Tali doglianze, rappresentate ab inizio alla Casa di Reclusione di Parma, ove il soggetto era detenuto sotto il regime detentivo speciale di cui all’art. 41-bis O.P., trovavano il diniego della Casa di Reclusione avverso il quale, il detenuto, proponeva reclamo innanzi il Magistrato di Sorveglianza di Reggio Emilia. Quest’ultimo rigettava il reclamo e avverso tale decisione, il detenuto proponeva reclamo innanzi il Tribunale di Sorveglianza di Bologna, ove trovava pieno accoglimento con motivazioni diametralmente opposte alle precedenti.

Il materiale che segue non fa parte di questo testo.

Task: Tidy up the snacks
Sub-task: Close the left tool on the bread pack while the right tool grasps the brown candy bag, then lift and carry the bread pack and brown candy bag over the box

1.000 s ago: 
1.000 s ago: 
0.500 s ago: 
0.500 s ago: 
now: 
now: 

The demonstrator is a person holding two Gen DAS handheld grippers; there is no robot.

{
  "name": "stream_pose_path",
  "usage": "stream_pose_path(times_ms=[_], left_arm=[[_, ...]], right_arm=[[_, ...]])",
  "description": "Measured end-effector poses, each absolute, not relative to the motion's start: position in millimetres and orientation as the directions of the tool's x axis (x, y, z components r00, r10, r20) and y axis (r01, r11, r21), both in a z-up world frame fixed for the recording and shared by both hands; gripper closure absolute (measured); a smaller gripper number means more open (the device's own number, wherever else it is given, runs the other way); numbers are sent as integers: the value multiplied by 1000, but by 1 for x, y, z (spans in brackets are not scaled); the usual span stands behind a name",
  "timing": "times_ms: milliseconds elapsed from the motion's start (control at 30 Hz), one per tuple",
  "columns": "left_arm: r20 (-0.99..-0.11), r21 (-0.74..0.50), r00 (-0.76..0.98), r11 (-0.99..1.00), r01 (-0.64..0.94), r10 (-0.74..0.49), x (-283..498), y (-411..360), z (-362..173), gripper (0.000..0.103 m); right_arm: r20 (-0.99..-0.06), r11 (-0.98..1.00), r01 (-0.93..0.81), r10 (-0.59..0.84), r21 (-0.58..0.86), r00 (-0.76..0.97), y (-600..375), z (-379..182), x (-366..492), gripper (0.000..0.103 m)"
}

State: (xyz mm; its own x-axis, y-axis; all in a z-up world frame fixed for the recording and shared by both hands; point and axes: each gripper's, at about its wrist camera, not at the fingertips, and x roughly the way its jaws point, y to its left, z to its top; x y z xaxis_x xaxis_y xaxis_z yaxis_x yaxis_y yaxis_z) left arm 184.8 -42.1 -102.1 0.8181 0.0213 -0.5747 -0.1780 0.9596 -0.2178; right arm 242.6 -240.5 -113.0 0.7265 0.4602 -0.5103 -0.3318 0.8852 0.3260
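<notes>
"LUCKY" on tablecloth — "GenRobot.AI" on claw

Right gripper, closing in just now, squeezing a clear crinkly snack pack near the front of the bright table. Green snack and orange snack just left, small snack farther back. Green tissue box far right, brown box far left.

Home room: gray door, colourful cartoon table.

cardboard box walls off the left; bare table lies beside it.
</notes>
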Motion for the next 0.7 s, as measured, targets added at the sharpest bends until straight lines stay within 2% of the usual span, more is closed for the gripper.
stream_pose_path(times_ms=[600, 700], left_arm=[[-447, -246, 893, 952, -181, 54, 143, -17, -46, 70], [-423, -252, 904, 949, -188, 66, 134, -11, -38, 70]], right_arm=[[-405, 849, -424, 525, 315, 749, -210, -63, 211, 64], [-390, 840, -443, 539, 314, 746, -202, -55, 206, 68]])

Difatti, il MdS di Reggio Emilia, richiamando le informazioni acquisite in via istruttoria, in particolare una relazione trasmessa dalla Casa di Reclusione, rilevava che la camera detentiva godesse di sufficiente luce e aria, al contrario, il TdS di Bologna, nella persona del Magistrato relatore, “ha personalmente appurato che, per poter scorgere il cielo dalla finestra della c.d.p. è necessario appoggiarsi al muro o alla finestra stessa e sporgere la vista pressoché verticalmente.”

Al contempo, rilevava che i cortili di passeggio collocati al 1° e al 2° piano avessero dimensioni quasi doppie rispetto a quello cui il detenuto era destinato.

Tanto premesso, rilevava che le condizioni detentive cui il detenuto era sottoposto determinavano un attuale pregiudizio sia al diritto alla salute sia a quello a una detenzione conforme al senso d’umanità: “la continuativa detenzione in tali condizioni appare, altresì, contraria al senso di umanità … risolvendosi in una ulteriore e gratuita afflizione per il ristretto, non giustificata da alcuna esigenza securitaria.”

Pertanto, il reclamo veniva accolto e veniva altresì ordinato il trasferimento al 1° o al 2° piano dello stesso edificio o presso un diverso penitenziario fornito delle medesime caratteristiche.

Ci sia infine consentita segnalare un’afflizione determinata dall’occlusione realizzata dal muro davanti la finestra, non rilevata neppure dal TdS di Bologna, ulteriore all’insufficiente ingresso di luce ed aria, vale a dire quella relativa all’impossibilità per il detenuto in questione di poter estendere lo sguardo verso il mondo esterno, che riveste una particolare importanza se teniamo in considerazione il fatto che i detenuti sottoposti al regime in parola trascorrono la quasi totalità della giornata all’interno della camera detentiva.